FIRST QUARTER HIGHLIGHTS
Production and Operations
- First quarter average production of 22,819 boe/d was 21 percent
higher than the first quarter of 2014 (18,794 boe/d), reflecting
the Company's successful development focus on liquids-rich natural
gas in the greater Edson area.
- Natural gas production of 120.4 MMcf/d was up 31 percent from
the first quarter of 2014 (92.1 MMcf/d). Wells drilled in East and
West Edson during 2014 have
contributed to an 84 percent increase in west central deep basin
gas production year-over-year, with current production fully
utilizing existing compression and processing facilities' capacity
of approximately 60 MMcf/d net. With the increased production at
both East and West Edson, the
overall average heat content of Perpetual's natural gas sales
increased to 1.12 GJ/Mcf (Q1 2014 – 1.10 GJ/Mcf).
- Natural gas liquids ("NGL" or "liquids") production of 713
bbl/d in the first quarter of 2015 was 32 percent higher than the
comparative period in the prior year, reflecting the growth of
liquids-rich natural gas at East and West
Edson. Recovered NGL was 11 bbl/MMcf in west central
Alberta, relative to 15 bbl/MMcf
in the comparative period in 2014, due to both changes in
processing and more concentrated development in the leaner
southwest region of the Wilrich reservoir in East Edson and West
Edson.
- Crude oil production of 2,045 bbl/d was 30 percent lower than
the first quarter of 2014 (2,911 bbl/d), reflecting the fourth
quarter 2014 disposition of non-core Mannville heavy oil properties as well as the
Company's decision to defer crude oil drilling activities in light
of depressed crude oil prices.
- Exploration and development spending of $46.9 million during the first quarter of 2015
included drilling three (1.5 net) natural gas wells at West Edson and three (3.0 net) natural gas
wells at East Edson. First quarter
spending also included completion and tie-in spending with the
tie-in of substantially all of the remaining wells drilled during
the fourth quarter of 2014.
- Construction continued on the new East Edson 30 MMcf/d gas plant during the
first quarter, bringing total project costs at the end of the first
quarter to $29.8 million. The new gas
plant is on track to be completed on budget and operational for
start-up during the third quarter of 2015.
Financial Highlights
- Funds flow of $1.5 million
($0.01 per share) was 91 percent
lower than the prior year (Q1 2014 - $17.4
million) despite higher average production levels,
reflecting the dramatic impact of reduced commodity prices during
the first quarter of 2015. The impact of depressed commodity prices
was partially mitigated by cost-saving initiatives which included
reduced interest costs, lower general and administrative expenses
as well as reduced per unit operating costs.
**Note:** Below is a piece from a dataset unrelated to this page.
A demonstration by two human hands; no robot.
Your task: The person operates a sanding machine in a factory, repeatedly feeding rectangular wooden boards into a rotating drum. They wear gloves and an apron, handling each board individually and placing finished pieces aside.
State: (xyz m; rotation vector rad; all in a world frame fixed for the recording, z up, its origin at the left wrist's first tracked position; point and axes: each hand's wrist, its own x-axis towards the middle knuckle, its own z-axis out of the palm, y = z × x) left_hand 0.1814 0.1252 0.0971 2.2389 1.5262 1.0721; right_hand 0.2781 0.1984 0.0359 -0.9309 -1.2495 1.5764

Additional measures
will continue to be reviewed and implemented throughout 2015 to
reduce costs through this period of low commodity prices.
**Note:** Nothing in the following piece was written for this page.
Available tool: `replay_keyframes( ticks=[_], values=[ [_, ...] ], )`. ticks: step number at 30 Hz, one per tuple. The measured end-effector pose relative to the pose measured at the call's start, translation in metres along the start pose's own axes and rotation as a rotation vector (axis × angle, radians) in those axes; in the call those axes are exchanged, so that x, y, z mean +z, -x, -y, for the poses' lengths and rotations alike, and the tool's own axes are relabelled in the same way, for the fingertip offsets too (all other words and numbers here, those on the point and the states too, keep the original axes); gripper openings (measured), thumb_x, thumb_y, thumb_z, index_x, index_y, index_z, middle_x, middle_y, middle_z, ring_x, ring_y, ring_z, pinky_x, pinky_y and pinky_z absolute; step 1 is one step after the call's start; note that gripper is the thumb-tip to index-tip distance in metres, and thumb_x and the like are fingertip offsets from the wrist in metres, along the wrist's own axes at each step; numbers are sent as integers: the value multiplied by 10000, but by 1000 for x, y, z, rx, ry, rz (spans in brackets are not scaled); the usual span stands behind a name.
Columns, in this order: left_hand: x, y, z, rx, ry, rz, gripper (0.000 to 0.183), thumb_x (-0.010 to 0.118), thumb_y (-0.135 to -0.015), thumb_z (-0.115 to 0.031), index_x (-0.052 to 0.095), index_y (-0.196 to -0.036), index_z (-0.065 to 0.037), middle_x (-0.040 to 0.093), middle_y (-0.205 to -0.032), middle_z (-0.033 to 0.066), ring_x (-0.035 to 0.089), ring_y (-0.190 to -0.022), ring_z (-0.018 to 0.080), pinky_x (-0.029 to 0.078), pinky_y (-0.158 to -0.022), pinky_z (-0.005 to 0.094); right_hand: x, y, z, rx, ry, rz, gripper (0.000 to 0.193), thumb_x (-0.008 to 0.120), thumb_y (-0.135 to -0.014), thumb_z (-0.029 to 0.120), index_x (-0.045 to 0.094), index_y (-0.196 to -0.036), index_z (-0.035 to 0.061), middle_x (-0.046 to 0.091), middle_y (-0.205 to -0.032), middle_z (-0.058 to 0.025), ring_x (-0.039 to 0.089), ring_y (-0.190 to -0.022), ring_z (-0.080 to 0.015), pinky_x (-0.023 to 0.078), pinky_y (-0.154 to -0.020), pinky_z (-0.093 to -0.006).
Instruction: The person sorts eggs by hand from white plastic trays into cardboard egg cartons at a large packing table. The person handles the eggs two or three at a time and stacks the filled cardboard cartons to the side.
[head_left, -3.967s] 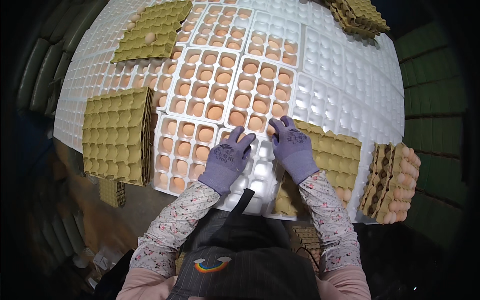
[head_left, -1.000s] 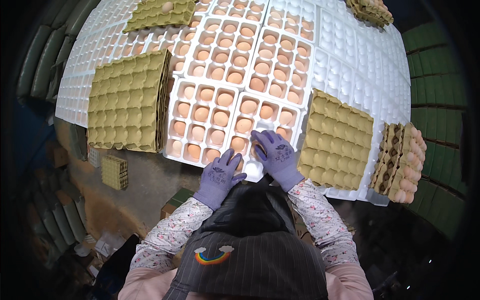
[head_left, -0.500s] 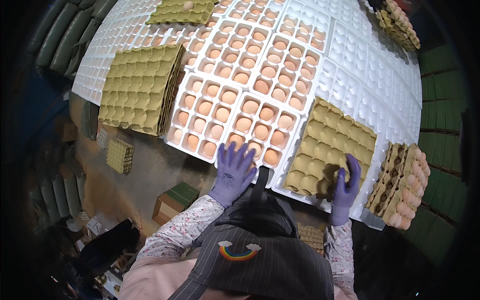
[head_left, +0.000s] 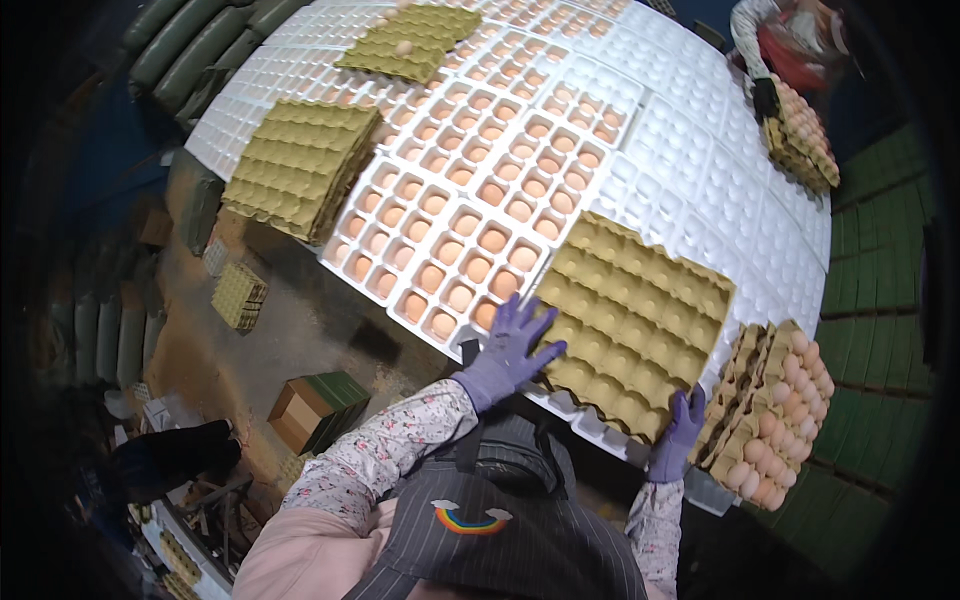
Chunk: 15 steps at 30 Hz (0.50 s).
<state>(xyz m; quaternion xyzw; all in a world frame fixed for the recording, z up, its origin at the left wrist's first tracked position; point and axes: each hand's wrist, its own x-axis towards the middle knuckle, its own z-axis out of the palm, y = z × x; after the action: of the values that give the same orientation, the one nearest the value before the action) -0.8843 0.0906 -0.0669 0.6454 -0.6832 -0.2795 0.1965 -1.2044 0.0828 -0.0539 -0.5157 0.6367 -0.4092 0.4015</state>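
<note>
Beneath my hands is an olive-yellow pulp egg tray [head_left: 630, 320], its cups bare of eggs, lying over the white moulded trays. My left hand [head_left: 508, 350], in a purple glove, has its fingers spread across the near left edge of this tray, thumb over the rim. At the near right corner, my right hand [head_left: 682, 430], gloved alike, has its fingers bent around the edge; part of its grip is hidden. Just left of my left hand, brown eggs [head_left: 460, 297] sit singly in the square cells of a white tray [head_left: 400, 312].
Stacked pulp trays with eggs [head_left: 775, 425] stand at the right edge. Another pulp tray stack [head_left: 295, 165] is at the left; a single egg [head_left: 404, 47] rests on a farther one. Another person's hand [head_left: 765, 98] touches egg trays at far right. An open carton [head_left: 315, 410] is on the floor.
My left hand has gone from the white tray's eggs to the pulp tray's left edge. My right hand has left the tray's middle for its near right corner. The view has shifted.
</note>
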Motion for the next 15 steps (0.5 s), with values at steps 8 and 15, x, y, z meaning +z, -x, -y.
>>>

- Operating netbacks of $6.21/boe
in the first quarter decreased 62 percent from $16.23/boe in 2014, primarily reflecting
decreased revenue due to lower commodity prices. An 18 percent
reduction in operating costs from $12.87/boe in the first quarter of 2014 to
$10.59/boe in 2015 partially offset
the impact of low commodity prices.
- Perpetual's average natural gas price, before derivatives, was
$3.01/Mcf, down 39 percent from
$4.90/Mcf for the first quarter of
2014, consistent with the decrease in AECO monthly prices. Realized
gains of $1.4 million on natural gas
derivatives increased Perpetual's realized gas price to
$3.14/Mcf for the first quarter of
2015 (Q1 2014 - $4.35/Mcf).
- Perpetual's oil price, before derivatives, of $37.37/bbl in the first quarter of 2015 decreased
52 percent compared to 2014 ($77.43/bbl) due to a global oil price decline
which was partially offset by a narrowing of the West Texas
Intermediate ("WTI") to Western Canadian Select ("WCS")
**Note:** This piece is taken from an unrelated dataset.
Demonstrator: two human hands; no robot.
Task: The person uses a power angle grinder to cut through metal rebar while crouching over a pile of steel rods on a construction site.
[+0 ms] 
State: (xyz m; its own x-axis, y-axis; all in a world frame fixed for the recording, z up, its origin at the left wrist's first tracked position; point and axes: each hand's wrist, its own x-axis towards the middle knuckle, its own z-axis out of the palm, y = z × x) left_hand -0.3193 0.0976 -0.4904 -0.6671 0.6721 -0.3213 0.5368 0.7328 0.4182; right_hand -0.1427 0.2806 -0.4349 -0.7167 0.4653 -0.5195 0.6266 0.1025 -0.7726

differential price and a weaker Canadian dollar. Perpetual's
realized oil price of $40.60/bbl,
including derivatives, included gains of $2.2 million recorded on financial WTI fixed
price contracts which were partially offset by losses of
$1.6 million on foreign exchange
contracts. The Company's realized NGL sales price also decreased 54
percent to $36.15/bbl (Q1 2014
$79.33).
- A net loss of $32.7 million was
recorded for the first quarter of 2015, compared to $17.3 million in the first quarter of 2014,
reflecting the impact of reduced commodity prices and resulting
decrease in funds flow from operations.
2015 STRATEGIC PRIORITIES
Perpetual's top strategic priorities for 2015
include:
- Reduce debt and improve debt to cash flow ratio;
- Grow greater Edson
liquids-rich gas production, cash flow, inventory, reserves and
value;
- Optimize value of Mannville
heavy oil;
- Maximize value of shallow gas; and
- Refine elements of production growth strategy for 2017 to
2020.
Significant progress has been made to advance these strategic
priorities as outlined below.
Reduce debt and improve debt to cash flow ratio
- On April 1, 2015, Perpetual
closed an arrangement with Tourmaline Oil Corp. ("Tourmaline") to
swap its joint interest share in its West
Edson assets in west central Alberta in exchange for 6.75 million
Tourmaline common shares ("TOU Shares"). The market value of the
TOU Shares was $258.7 million based
on the April 1, 2015 closing price on
the Toronto Stock Exchange and was $267.4
million based on the May 11,
2015 closing price. The transaction included all joint
interest lands held by Perpetual with Tourmaline in West Edson, together with the associated wells
and infrastructure (the "West Edson Property"). Based on the
Company's third party engineering report prepared as at
December 31, 2014 (the "Reserve
Report"), the disposition included 7.2 MMboe of recognized proved
and probable developed reserves as well as 9,600 net acres of
undeveloped lands and production of approximately 5,750 boe/d. The
value of the TOU Shares at closing approximates the net asset value
of the property estimated in the Reserve Report on a proved and
probable basis.
- Perpetual intends to retain the TOU Shares and systematically
manage its obligations, including the redemption of its outstanding
convertible debentures maturing on December
31, 2015. Further, the TOU Shares can be utilized as
required to fund the Company's development plans at East Edson as appropriate in the current
commodity price environment and provide additional financial
flexibility for Perpetual to capture and evaluate other high impact
growth opportunities. The TOU shares also provide optionality to
manage the structure of the Company's balance sheet in the future,
including its credit facility and senior notes.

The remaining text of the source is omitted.